The upcoming week will pose some serious questions to the Biden Administration as moves to examine its failings in dealing with one of the most malign regimes continue.

The US House of Representatives is also expected to put the final stamp on the bipartisan Mahsa Amini Human Rights and Security Accountability (MAHSA) Act after it was submitted in June, seeking more sanctions on Iran’s leadership.

Named after Kurdish-Iranian Mahsa Amini, whose death in morality police custody in September 2022 led to the boldest revolt against the clerical regime since its establishment in 1979, the Act won unanimous approval at the US House of Representatives Foreign Affairs Committee in April, before Senators Marco Rubio (R-FL) and Alex Padilla (D-CA) introduced the bipartisan legislation to the Senate in June.

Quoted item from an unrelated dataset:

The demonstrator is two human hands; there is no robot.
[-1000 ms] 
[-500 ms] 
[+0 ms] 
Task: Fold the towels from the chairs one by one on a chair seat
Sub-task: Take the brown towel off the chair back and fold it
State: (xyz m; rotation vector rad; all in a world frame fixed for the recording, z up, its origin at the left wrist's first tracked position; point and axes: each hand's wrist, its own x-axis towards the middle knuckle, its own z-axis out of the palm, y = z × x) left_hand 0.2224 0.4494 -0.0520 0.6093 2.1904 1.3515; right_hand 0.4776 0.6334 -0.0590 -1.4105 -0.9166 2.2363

Essentially similar and a companion to the one passed in the House committee, the MAHSA Act will potentially commit the administration to report to Congress within 90 days of the date of the enactment and periodically thereafter, making determinations about whether certain existing sanctions apply to specific people and impose the applicable sanctions.

Mahsa Amini

The bipartisan bicameral move requires the executive branch to impose applicable sanctions on Ali Khamenei, his office and his appointees, as well as President Ebrahim Raisi and his cabinet officials, foundations and other entities affiliated with the Supreme Leader under section 105(c) of the Comprehensive Iran Sanctions, Accountability, and Divestment Act of 2010, section 7031 (c) of the Department of State, Foreign Operations, and Related Programs Appropriations Act, 2021, and Executive Orders 13876, 13553, 13224, and 13818.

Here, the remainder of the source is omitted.